Work task: Type out the complete listing below word for word, without its pictures.

........

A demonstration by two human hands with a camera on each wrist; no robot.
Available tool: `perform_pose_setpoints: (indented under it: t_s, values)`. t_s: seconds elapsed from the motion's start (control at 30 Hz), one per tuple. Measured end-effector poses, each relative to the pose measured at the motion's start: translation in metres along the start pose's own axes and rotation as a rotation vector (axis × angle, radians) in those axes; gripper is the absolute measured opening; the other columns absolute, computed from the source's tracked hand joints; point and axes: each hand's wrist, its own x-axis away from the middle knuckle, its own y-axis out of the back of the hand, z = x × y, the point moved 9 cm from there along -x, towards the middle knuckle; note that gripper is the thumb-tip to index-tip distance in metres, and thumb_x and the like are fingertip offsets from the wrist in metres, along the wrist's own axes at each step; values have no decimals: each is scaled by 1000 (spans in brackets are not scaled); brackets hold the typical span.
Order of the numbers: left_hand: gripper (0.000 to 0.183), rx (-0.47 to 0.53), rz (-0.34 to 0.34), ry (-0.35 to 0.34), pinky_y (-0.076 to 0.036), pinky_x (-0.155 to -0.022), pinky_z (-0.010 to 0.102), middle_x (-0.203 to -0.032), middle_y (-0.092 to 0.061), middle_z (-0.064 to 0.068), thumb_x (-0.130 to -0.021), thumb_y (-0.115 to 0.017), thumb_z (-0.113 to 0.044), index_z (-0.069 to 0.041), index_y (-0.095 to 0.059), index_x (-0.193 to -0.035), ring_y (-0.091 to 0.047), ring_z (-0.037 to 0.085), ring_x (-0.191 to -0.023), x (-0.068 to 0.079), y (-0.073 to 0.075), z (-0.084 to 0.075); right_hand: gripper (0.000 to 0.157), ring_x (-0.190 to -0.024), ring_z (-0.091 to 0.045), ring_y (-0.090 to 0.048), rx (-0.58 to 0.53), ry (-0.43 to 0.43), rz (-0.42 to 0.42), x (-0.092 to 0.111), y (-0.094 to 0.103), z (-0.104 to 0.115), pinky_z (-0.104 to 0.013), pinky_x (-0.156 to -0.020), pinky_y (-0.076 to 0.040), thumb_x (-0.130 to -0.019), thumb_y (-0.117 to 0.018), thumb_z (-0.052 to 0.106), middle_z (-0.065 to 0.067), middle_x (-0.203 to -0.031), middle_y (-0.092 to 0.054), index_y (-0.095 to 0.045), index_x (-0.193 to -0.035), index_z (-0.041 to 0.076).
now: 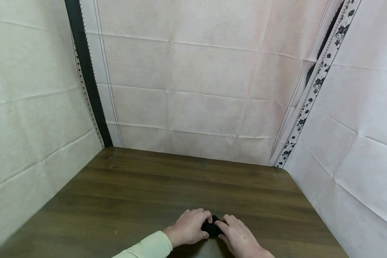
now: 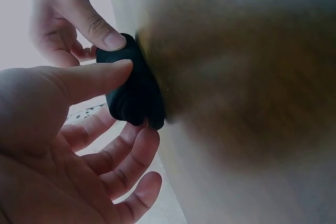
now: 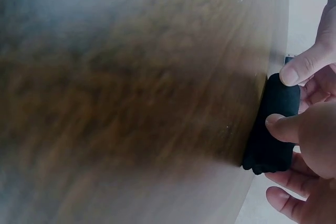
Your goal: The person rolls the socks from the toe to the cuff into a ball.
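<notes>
A small rolled-up bundle of black cloth [image 1: 211,230] lies on the brown table near its front, between the two hands. My left hand [image 1: 189,228] grips its left end, thumb on the near side and fingers over the far side. At the right end, my right hand [image 1: 240,237] holds it the same way. Layered folds show at the end of the black roll [image 2: 135,90] in the left wrist view. From the right wrist, the roll [image 3: 279,103] looks smooth along its length, with both thumbs pressed on it.
The wood-grain table [image 1: 167,186] is enclosed by pale creased cloths: one at the back [image 1: 196,71], one on the left [image 1: 29,107] and one on the right [image 1: 358,143]. A tiny light speck [image 1: 116,232] lies on the tabletop left of the hands.
</notes>
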Motion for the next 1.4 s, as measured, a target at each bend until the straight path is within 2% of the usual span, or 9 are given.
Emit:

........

Response to this exercise:
A demonstration by two human hands with a camera on each wrist; no robot.
Available tool: `perform_pose_setpoints: (indented under it: t_s, values)`. t_s: seconds elapsed from the motion's start (control at 30 Hz), one per tuple. Measured end-effector poses, each relative to the pose measured at the motion's start: translation in metres along the start pose's own axes and rotation as a rotation vector (axis × angle, radians) in those axes; gripper is the absolute measured opening; the other columns absolute, computed from the source's tracked hand joints; point and axes: each hand's wrist, its own x-axis away from the middle knuckle, its own y-axis out of the back of the hand, z = x × y, the point moved 9 cm from there along -x, towards the middle knuckle; note that gripper is the thumb-tip to index-tip distance in metres, and thumb_x and the like are fingertip offsets from the wrist in metres, along the wrist's own axes at each step; values have no decimals: each is scaled by 1000 (spans in brackets are not scaled); brackets hold the typical span.
Order of the numbers: left_hand: gripper (0.000 to 0.183), rx (-0.47 to 0.53), rz (-0.34 to 0.34), ry (-0.35 to 0.34), pinky_y (-0.076 to 0.036), pinky_x (-0.155 to -0.022), pinky_z (-0.010 to 0.102), middle_x (-0.203 to -0.032), middle_y (-0.092 to 0.061), middle_z (-0.064 to 0.068), thumb_x (-0.130 to -0.021), thumb_y (-0.115 to 0.017), thumb_z (-0.113 to 0.044), index_z (-0.069 to 0.041), index_y (-0.095 to 0.059), index_x (-0.193 to -0.035), ring_y (-0.091 to 0.047), ring_z (-0.037 to 0.085), ring_x (-0.191 to -0.023), x (-0.068 to 0.079), y (-0.073 to 0.075), z (-0.084 to 0.075); right_hand: gripper (0.000 to 0.157), ring_x (-0.190 to -0.024), ring_z (-0.091 to 0.045), ring_y (-0.090 to 0.048), rx (-0.58 to 0.53), ry (-0.43 to 0.43), rz (-0.42 to 0.42), x (-0.092 to 0.111), y (-0.094 to 0.103), z (-0.104 to 0.115), pinky_z (-0.104 to 0.013), pinky_x (-0.156 to -0.020), pinky_y (-0.076 to 0.040), thumb_x (-0.130 to -0.019), thumb_y (-0.117 to 0.018), thumb_z (-0.052 to 0.106), middle_z (-0.065 to 0.067), middle_x (-0.203 to -0.031), middle_y (-0.092 to 0.054), index_y (-0.095 to 0.045), index_x (-0.193 to -0.035), index_z (-0.041 to 0.076).
now: 
now: 
now: 
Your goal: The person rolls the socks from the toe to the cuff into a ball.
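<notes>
A small rolled-up bundle of black cloth [image 1: 211,230] lies on the brown table near its front, between the two hands. My left hand [image 1: 189,228] grips its left end, thumb on the near side and fingers over the far side. At the right end, my right hand [image 1: 240,237] holds it the same way. Layered folds show at the end of the black roll [image 2: 135,90] in the left wrist view. From the right wrist, the roll [image 3: 279,103] looks smooth along its length, with both thumbs pressed on it.
The wood-grain table [image 1: 167,186] is enclosed by pale creased cloths: one at the back [image 1: 196,71], one on the left [image 1: 29,107] and one on the right [image 1: 358,143]. A tiny light speck [image 1: 116,232] lies on the tabletop left of the hands.
</notes>
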Motion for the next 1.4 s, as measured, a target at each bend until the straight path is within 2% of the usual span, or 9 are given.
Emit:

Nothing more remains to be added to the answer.